株式移転には様々な活用方法が考えられます。以下では、株式移転完全子会社(B社)の株主に対する対価として株式移転設立完全親会社(A社)の株式を交付するケースを前提に会計処理を確認していくことにしましょう。

<株式移転設立完全親会社(A社)の会計処理>

(B社株式)1000

(資本金)100

(資本剰余金)900

借方の「B社株式」は、株式移転日の前日における株式移転完全子会社の適正な帳簿価額による株主資本の額にもとづいて算定します。ただし、直前の決算日で算定した金額との間に重要な差異がない場合には直前の決算日を採用することも可能です。

貸方の「資本金」と「資本剰余金」の配分は株式移転計画で裁量により決めることができます。ここでは、株式移転設立完全親会社(A社)が1000相当の新株を発行し、そのうち100を資本金とした場合の仕訳例を示しました。

<株式移転完全子会社(B社)の会計処理>

仕訳なし

株式交換完全子会社(B社)では、特に資産や負債、純資産の変動がないため、個別会計上の仕訳はありません。

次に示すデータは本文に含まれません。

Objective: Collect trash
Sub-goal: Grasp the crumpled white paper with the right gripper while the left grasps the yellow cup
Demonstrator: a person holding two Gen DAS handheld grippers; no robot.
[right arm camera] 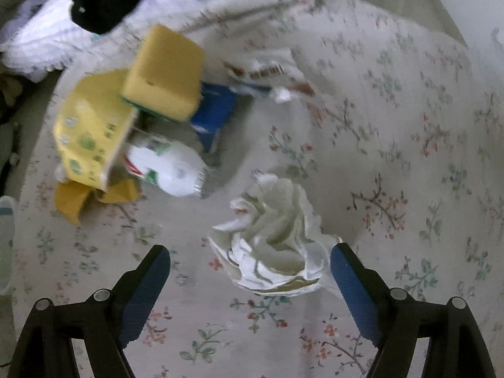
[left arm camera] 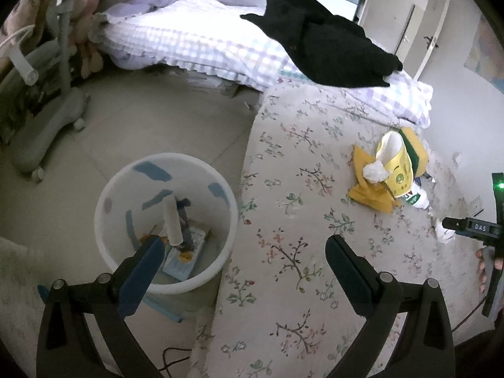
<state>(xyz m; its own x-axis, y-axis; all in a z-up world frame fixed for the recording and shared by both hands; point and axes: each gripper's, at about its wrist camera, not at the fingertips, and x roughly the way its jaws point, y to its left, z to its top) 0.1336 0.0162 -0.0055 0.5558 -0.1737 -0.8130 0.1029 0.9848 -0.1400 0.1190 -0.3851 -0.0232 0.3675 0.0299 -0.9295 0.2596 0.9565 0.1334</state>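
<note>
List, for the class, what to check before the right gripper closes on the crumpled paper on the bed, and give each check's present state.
1. Right gripper open: ok.
2. Crumpled paper between its fingers: ok, off-centre toward one finger.
3. Pads pressing the paper: not ok.
4. Bin has room: ok.
5. Left gripper empty: ok.
6. Paper free of the floral cover: cannot tell.
</note>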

B社にとっては株主が従来の株主からA社に変わっただけということができます。

株式移転を行うと連結仕訳にはどのような影響がある?

B社がA社を新設するような株式移転を単独株式移転と呼びます。単独株式移転は企業結合には該当しないものの、企業結合会計基準で共通支配下の取引等に準じて会計処理することと定められています。これはどういうことかと言うと、連結会計上、子会社の資産や負債の評価は簿価で据え置くことを意味します。

連結決算書を作成する主体は新設親会社であるA社ということになりますが、具体的な連結手続としては、子会社であるB社の貸借対照表を簿価で合算した上で下記のような資本消去仕訳を行うことになります。

<連結会計上の仕訳(資本消去仕訳)>

(純資産)1000

(B社株式)1000

前回の株式交換のケースとは異なり、資産および負債の時価評価やのれんの計上という処理は見られません。

以上のように、登場するプレイヤーが株式移転設立完全親会社と株式移転完全子会社だけのケースではシンプルな処理となりました。しかし、複数の企業が共同で株式移転を行い、持株会社を設立するようなケースでは時価評価などの論点が登場してきます。そうしたケースについては、また機会を改めてご紹介できればと思います。